[Opening DATA section]
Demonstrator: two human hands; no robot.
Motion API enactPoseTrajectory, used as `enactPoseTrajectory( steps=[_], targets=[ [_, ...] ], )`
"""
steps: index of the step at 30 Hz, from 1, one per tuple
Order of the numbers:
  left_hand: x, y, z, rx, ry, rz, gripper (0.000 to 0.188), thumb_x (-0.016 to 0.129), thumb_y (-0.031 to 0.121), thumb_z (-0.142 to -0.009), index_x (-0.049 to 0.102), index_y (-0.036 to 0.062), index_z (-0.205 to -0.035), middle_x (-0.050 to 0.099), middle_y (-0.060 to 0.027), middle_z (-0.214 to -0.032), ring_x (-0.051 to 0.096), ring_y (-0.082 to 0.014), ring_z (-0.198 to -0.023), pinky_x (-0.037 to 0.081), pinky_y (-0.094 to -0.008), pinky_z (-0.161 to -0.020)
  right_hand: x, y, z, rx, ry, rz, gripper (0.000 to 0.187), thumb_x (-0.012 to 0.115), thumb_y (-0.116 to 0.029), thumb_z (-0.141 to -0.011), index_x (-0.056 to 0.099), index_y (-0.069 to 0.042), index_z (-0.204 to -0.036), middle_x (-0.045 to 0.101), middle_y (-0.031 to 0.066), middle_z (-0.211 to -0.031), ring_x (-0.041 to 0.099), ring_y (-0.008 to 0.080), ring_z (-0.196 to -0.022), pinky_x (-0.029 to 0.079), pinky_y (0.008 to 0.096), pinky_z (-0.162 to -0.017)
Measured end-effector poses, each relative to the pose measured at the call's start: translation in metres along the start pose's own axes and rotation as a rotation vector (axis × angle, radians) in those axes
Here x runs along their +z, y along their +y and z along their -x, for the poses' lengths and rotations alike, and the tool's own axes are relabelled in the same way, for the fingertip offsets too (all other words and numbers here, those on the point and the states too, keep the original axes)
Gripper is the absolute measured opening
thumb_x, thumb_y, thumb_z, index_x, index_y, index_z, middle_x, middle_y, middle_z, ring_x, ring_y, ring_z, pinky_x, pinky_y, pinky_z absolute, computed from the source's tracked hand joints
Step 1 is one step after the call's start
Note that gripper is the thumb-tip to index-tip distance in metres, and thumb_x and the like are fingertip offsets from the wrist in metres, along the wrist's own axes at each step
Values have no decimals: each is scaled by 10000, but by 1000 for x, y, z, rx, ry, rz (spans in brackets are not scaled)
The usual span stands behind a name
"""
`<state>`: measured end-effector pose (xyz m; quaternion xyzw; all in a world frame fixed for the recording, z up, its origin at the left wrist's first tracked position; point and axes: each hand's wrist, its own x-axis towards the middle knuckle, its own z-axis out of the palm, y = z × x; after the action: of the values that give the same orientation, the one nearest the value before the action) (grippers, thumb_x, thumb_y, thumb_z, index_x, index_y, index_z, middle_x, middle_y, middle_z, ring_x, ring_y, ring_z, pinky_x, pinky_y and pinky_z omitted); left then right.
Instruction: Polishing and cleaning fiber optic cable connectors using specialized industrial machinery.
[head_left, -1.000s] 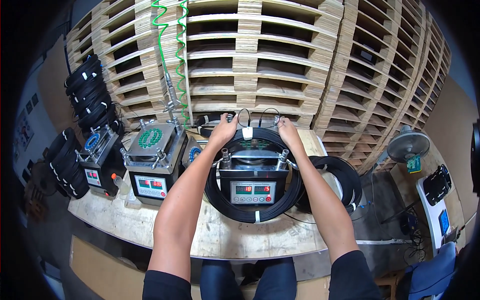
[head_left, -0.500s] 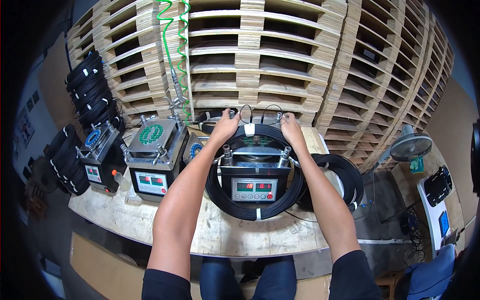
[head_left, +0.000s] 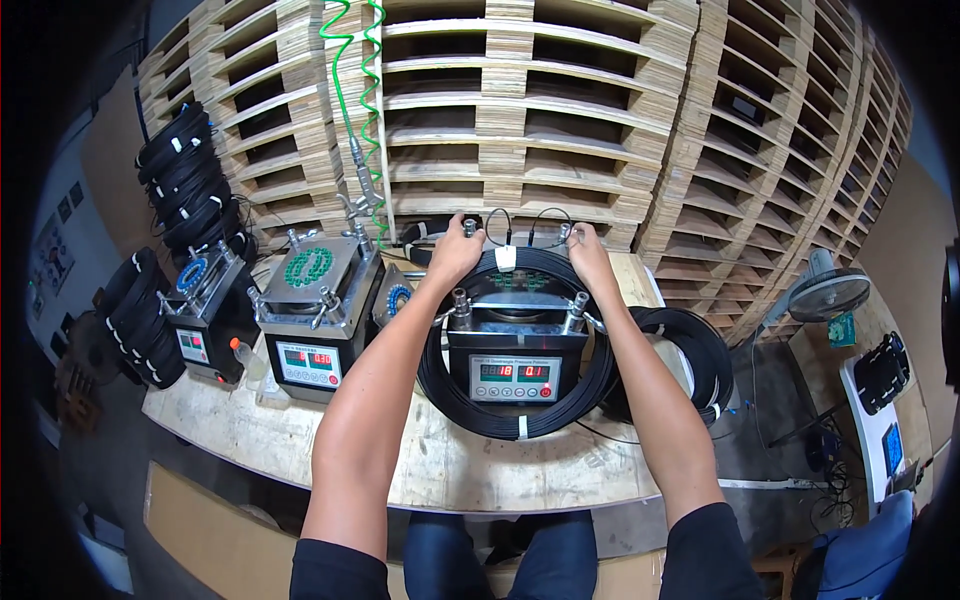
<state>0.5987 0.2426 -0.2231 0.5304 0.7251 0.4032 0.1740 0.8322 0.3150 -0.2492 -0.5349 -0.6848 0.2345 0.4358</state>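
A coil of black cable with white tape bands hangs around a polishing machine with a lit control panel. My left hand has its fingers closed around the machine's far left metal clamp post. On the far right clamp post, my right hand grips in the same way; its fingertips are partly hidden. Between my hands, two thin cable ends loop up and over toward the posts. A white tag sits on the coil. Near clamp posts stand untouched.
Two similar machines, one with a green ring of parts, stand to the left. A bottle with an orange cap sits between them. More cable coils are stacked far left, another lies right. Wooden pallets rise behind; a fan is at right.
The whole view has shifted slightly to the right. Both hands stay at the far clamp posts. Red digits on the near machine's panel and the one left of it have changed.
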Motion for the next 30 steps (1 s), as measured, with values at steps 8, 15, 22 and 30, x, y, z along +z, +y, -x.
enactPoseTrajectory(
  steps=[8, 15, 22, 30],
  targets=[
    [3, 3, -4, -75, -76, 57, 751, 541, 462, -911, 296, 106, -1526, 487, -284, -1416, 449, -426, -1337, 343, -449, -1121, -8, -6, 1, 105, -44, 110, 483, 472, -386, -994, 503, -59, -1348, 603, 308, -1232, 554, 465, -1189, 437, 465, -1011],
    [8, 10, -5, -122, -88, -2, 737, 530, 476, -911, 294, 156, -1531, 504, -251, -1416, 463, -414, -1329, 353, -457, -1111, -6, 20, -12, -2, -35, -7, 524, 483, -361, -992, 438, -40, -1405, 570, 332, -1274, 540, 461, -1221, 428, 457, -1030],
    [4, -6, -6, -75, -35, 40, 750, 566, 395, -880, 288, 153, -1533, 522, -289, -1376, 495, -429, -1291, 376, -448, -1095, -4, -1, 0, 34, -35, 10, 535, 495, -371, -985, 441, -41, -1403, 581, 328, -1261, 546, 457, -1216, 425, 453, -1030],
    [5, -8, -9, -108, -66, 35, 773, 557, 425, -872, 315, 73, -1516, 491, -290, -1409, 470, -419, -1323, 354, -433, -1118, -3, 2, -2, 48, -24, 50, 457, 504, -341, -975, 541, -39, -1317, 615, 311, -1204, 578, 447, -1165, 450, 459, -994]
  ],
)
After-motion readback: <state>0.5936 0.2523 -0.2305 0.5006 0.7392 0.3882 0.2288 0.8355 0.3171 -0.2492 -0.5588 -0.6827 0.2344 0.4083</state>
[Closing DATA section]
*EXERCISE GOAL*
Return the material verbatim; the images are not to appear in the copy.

*WRITTEN RESPONSE*
Demonstrator: two human hands; no robot.
Motion API enactPoseTrajectory, used as `enactPoseTrajectory( steps=[_], targets=[ [_, ...] ], )`
"""
steps: index of the step at 30 Hz, from 1, one per tuple
Order of the numbers:
  left_hand: x, y, z, rx, ry, rz, gripper (0.000 to 0.188), thumb_x (-0.016 to 0.129), thumb_y (-0.031 to 0.121), thumb_z (-0.142 to -0.009), index_x (-0.049 to 0.102), index_y (-0.036 to 0.062), index_z (-0.205 to -0.035), middle_x (-0.050 to 0.099), middle_y (-0.060 to 0.027), middle_z (-0.214 to -0.032), ring_x (-0.051 to 0.096), ring_y (-0.082 to 0.014), ring_z (-0.198 to -0.023), pinky_x (-0.037 to 0.081), pinky_y (-0.094 to -0.008), pinky_z (-0.161 to -0.020)
  right_hand: x, y, z, rx, ry, rz, gripper (0.000 to 0.187), thumb_x (-0.012 to 0.115), thumb_y (-0.116 to 0.029), thumb_z (-0.141 to -0.011), index_x (-0.056 to 0.099), index_y (-0.069 to 0.042), index_z (-0.204 to -0.036), middle_x (-0.045 to 0.101), middle_y (-0.031 to 0.066), middle_z (-0.211 to -0.031), ring_x (-0.041 to 0.099), ring_y (-0.008 to 0.080), ring_z (-0.196 to -0.022), pinky_x (-0.029 to 0.079), pinky_y (0.008 to 0.096), pinky_z (-0.162 to -0.017)
Measured end-effector poses, each relative to the pose measured at the call's start: translation in metres along the start pose's own axes and rotation as a rotation vector (axis × angle, radians) in those axes
Here x runs along their +z, y along their +y and z along their -x, for the poses' lengths and rotations alike, and the tool's own axes are relabelled in the same way, for the fingertip offsets too (all other words and numbers here, those on the point and the states too, keep the original axes)
Gripper is the absolute measured opening
thumb_x, thumb_y, thumb_z, index_x, index_y, index_z, middle_x, middle_y, middle_z, ring_x, ring_y, ring_z, pinky_x, pinky_y, pinky_z absolute, computed from the source's tracked hand joints
Step 1 is one step after the call's start
Note that gripper is the thumb-tip to index-tip distance in metres, and thumb_x and the like are fingertip offsets from the wrist in metres, along the wrist's own axes at each step
Values have no decimals: each is scaled by 10000, but by 1000 for x, y, z, rx, ry, rz (spans in brackets are not scaled)
The usual span stands behind a name
"""
`<state>`: measured end-effector pose (xyz m; quaternion xyzw; all in a world frame fixed for the recording, z up, its origin at the left wrist's first tracked position; point and axes: each hand's wrist, its own x-axis towards the middle knuckle, its own z-axis out of the palm, y = z × x; after the action: of the values that give the same orientation, the one nearest the value before the action) (grippers, thumb_x, thumb_y, thumb_z, index_x, index_y, index_z, middle_x, middle_y, middle_z, ring_x, ring_y, ring_z, pinky_x, pinky_y and pinky_z omitted); left then right.
Instruction: Polishing and cleaning fiber optic cable connectors using specialized industrial machinery.
[head_left, -1.000s] 
[head_left, -0.500s] 
[head_left, +0.000s] 
<state>0.5987 0.2426 -0.2231 0.5304 0.7251 0.4032 0.1740 0.8322 0.3150 -0.2492 -0.5349 -0.6848 0.2345 0.4358</state>
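A coil of black cable with white tape bands hangs around a polishing machine with a lit control panel. My left hand has its fingers closed around the machine's far left metal clamp post. On the far right clamp post, my right hand grips in the same way; its fingertips are partly hidden. Between my hands, two thin cable ends loop up and over toward the posts. A white tag sits on the coil. Near clamp posts stand untouched.
Two similar machines, one with a green ring of parts, stand to the left. A bottle with an orange cap sits between them. More cable coils are stacked far left, another lies right. Wooden pallets rise behind; a fan is at right.
The whole view has shifted slightly to the right. Both hands stay at the far clamp posts. Red digits on the near machine's panel and the one left of it have changed.
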Motion for the next 30 steps (1 s), as measured, with values at steps 8, 15, 22 and 30, x, y, z along +z, +y, -x.
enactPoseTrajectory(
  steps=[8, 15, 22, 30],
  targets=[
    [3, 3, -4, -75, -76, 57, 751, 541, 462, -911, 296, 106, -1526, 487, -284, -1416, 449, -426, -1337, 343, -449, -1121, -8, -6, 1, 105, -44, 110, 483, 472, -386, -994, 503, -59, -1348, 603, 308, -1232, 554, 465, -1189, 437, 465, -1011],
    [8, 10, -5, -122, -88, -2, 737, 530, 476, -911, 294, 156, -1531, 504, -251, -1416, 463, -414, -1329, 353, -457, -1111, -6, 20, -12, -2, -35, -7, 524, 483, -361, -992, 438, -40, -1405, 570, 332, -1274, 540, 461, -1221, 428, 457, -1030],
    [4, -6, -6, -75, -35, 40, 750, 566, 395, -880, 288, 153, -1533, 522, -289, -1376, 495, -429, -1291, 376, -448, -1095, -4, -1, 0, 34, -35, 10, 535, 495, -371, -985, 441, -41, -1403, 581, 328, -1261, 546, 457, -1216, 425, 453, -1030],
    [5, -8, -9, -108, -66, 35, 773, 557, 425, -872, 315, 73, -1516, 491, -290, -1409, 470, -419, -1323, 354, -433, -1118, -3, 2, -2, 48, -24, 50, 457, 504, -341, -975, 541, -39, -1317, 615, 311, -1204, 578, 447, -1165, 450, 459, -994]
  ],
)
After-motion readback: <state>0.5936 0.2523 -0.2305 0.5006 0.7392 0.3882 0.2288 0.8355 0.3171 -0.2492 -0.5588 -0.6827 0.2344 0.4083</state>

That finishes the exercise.